As, when the movie Milk was playing last year, many of the “characters” are people I know. Real people who were involved in making change.
So again and again and again, it is people’s stories that light my imagination, that show that change is possible, and prove that resilience is all around us. I’m grateful for the generosity that allows people to share their stories. And am walking through the airport in a different way right now – wondering what stories these thousands of people, heading someplace or another, carry.
Sitting in the Atlanta Airport with some random thoughts. Marianne and I worked with a pretty amazing group of LGBT Funders this past Sunday, talking about systems thinking and how it can be used to create strategies to move the community forward in these economic times. It was a wonderful and very inspiring session, in large part because of the amazing people in the room and their willingness to grab hold and go deep right away.
I then went and spent a couple of days with old friends in Birmingham, Alabama – a wonderful time both because Dorothy and Cindy are such amazing humans, because we’ve now known each other for 20 years (we met in 1989 when I was helping bring the NAMES Project Quilt around the country), and because being someplace else often brings new things to light.
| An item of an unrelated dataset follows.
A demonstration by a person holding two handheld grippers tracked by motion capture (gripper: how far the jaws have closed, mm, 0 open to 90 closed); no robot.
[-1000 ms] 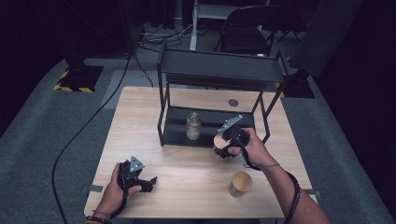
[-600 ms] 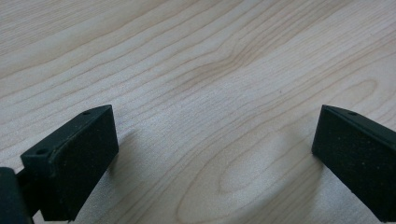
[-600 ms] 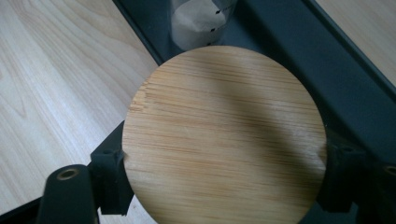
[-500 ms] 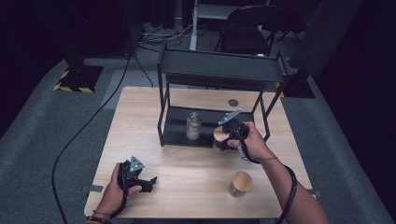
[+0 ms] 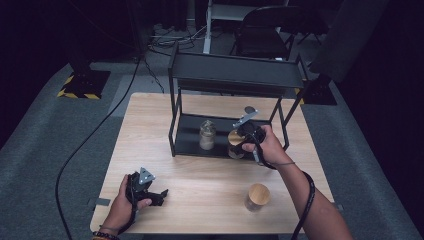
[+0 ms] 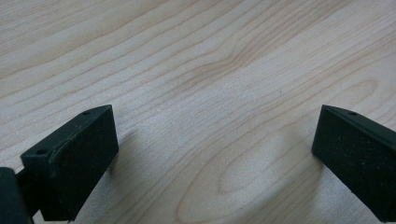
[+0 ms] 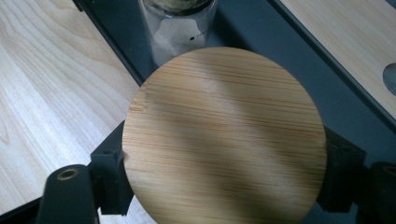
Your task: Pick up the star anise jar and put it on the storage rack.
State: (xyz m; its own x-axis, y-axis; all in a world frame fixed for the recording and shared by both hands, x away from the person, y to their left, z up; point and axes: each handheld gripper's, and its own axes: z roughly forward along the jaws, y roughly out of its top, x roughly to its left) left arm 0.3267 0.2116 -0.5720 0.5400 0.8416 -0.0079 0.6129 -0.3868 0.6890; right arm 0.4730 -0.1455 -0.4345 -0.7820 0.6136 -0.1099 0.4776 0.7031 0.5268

One of those was that we went Monday and tried to visit the Birmingham Civil Rights Institute (which is, unfortunately for me, closed on Mondays), and instead walked through the Kelly Ingram Park across the street, the former staging area for large civil rights demonstrations where fire hoses and police dogs were set on the demonstrators, most of whom were children. The park is now full of amazing statues of the demonstrators and has been dedicated as “A Place of Revolution and Reconciliation,” words which are read throughout the park and at every entrance. The park is across from the Civil Rights Institute, kitty corner from the 16th Street Baptist Church and around the corner from the motel where King and others stayed in Birmingham. This is important history to me, and I’ve spent much time over the years reading these stories, learning about the people and events. To my friends, on the other hand, these were people they knew – or know now. The father of one of the girls who was killed in the bombing is a photographer they know well. Dorothy’s uncle was one of Rosa Parks’ attorneys – and almost every name and every picture is someone she knew or knows. The stories and people are alive and contextualized as she talks about them. It is not history from a book or a documentary, but a part of her life.
As, when the movie Milk was playing last year, many of the “characters” are people I know. Real people who were involved in making change.
So again and again and again, it is people’s stories that light my imagination, that show that change is possible, and prove that resilience is all around us. I’m grateful for the generosity that allows people to share their stories. And am walking through the airport in a different way right now – wondering what stories these thousands of people, heading someplace or another, carry.